То обстоятельство, что польза от дворян ограничивалась исполнением роли офицера-помещика, объясняется не только их «социальным эгоизмом», о котором говорила Г. Фляйшхакер{207}. У них отсутствовал выбор, который им могло предоставить только государство. Политика Петра I в сфере образования была чуть ли не всецело ориентирована на решение военных задач, поэтому и пользу она принесла лишь в определенных пределах{208}. Несмотря на вопиющую нехватку юристов, врачей и ученых других специальностей, со времени смерти Петра до основания университета прошло целых тридцать лет. У дворянских сыновей не было реальной возможности получить образование врача, адвоката, аптекаря или учителя, которое могло бы обеспечить их достойным пропитанием. (И даже купцам и ремесленникам нужны были соответствующее образование, связи, клиентура и некоторый капитал, которые обычно доставались от предков. Откуда бедным дворянам было получить все это?) Те же из дворян, кто смог получить разностороннее или профессиональное образование в первой половине XVIII века, были обязаны этим в первую очередь собственной жажде знаний, а не школьной системе.
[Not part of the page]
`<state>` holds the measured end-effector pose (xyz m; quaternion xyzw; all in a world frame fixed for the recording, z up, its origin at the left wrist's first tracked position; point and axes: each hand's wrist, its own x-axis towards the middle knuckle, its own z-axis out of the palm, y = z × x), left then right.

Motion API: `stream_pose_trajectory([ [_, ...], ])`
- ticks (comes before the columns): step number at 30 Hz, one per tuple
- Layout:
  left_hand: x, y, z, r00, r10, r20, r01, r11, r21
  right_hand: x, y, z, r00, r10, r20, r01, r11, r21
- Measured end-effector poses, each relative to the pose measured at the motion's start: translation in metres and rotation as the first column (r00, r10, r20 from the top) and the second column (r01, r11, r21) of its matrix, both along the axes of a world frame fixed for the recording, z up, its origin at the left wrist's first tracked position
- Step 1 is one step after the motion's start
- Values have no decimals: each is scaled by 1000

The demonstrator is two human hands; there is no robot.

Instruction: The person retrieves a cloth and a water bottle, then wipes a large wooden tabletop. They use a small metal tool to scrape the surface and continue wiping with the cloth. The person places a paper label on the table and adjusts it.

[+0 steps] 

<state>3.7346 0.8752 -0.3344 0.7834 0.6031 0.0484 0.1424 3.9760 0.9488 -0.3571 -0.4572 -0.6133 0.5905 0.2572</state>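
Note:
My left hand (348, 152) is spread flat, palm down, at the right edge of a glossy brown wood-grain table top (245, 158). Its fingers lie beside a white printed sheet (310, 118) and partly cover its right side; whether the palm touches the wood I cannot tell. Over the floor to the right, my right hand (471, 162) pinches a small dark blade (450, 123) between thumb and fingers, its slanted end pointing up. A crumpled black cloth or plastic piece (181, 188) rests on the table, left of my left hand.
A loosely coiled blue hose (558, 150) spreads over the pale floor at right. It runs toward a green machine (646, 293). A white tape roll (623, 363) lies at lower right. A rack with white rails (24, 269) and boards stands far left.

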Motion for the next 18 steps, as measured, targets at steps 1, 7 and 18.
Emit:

На деле государство и после отмены указа о единонаследии никогда не испытывало проблем с пополнением офицерских рядов. И вообще, зачем нужны были Петру безземельные дворянские отпрыски, если он мог набрать офицеров из числа сыновей прежнего служилого люда? В отличие от Фляйшхакер, я считаю, что особых перемен не произошло бы и в том случае, если бы указ о единонаследии оставался в силе. Немалое число дворян остались бы дворянами лишь формально, не имея фактической возможности «вести жизнь, достойную дворянина». По названным причинам они не стали бы искать себе другой профессии, но сделались бы кадровыми военными и в конечном итоге заняли бы скромное место потомков прежних служилых людей. Эти дворяне служили бы солдатами в провинциальных полках, без реальных шансов дослужиться до офицерского чина. Сходная участь и постигла на деле многих дворян, но, впрочем, они, по крайней мере теоретически, принадлежали к правящему классу офицеров-землевладельцев.